**Action item**
Give back exactly the stretch of data below from the line holding "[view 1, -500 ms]" through the line holding "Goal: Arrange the", both ends included, and leave the remaining lines out.

**Dataset excerpt**
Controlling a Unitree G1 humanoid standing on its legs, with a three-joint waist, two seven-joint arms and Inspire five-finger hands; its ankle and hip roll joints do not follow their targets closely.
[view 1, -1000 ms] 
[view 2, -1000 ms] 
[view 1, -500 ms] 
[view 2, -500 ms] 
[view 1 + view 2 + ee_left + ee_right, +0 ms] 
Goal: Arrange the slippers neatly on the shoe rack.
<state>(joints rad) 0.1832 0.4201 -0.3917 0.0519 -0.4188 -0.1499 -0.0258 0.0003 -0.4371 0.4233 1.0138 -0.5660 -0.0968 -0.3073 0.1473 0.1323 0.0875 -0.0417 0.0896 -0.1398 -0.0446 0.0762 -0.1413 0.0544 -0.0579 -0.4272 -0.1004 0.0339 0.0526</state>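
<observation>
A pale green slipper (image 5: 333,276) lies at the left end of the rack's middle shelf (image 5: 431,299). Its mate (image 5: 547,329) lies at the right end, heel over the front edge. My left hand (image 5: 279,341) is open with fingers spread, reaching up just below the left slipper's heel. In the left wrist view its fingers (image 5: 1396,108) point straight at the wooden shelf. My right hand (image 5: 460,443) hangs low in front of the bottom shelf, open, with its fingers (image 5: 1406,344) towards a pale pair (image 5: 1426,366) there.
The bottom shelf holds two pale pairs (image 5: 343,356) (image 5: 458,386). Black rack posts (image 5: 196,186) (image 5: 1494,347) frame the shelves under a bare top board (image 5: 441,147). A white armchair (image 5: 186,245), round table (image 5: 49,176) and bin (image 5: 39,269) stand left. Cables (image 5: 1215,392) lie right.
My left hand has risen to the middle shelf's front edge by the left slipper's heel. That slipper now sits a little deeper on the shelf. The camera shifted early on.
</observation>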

**Answer to the exercise**
[view 1, -500 ms] 
[view 2, -500 ms] 
[view 1 + view 2 + ee_left + ee_right, +0 ms] 
Goal: Arrange the slippers neatly on the shoe rack.

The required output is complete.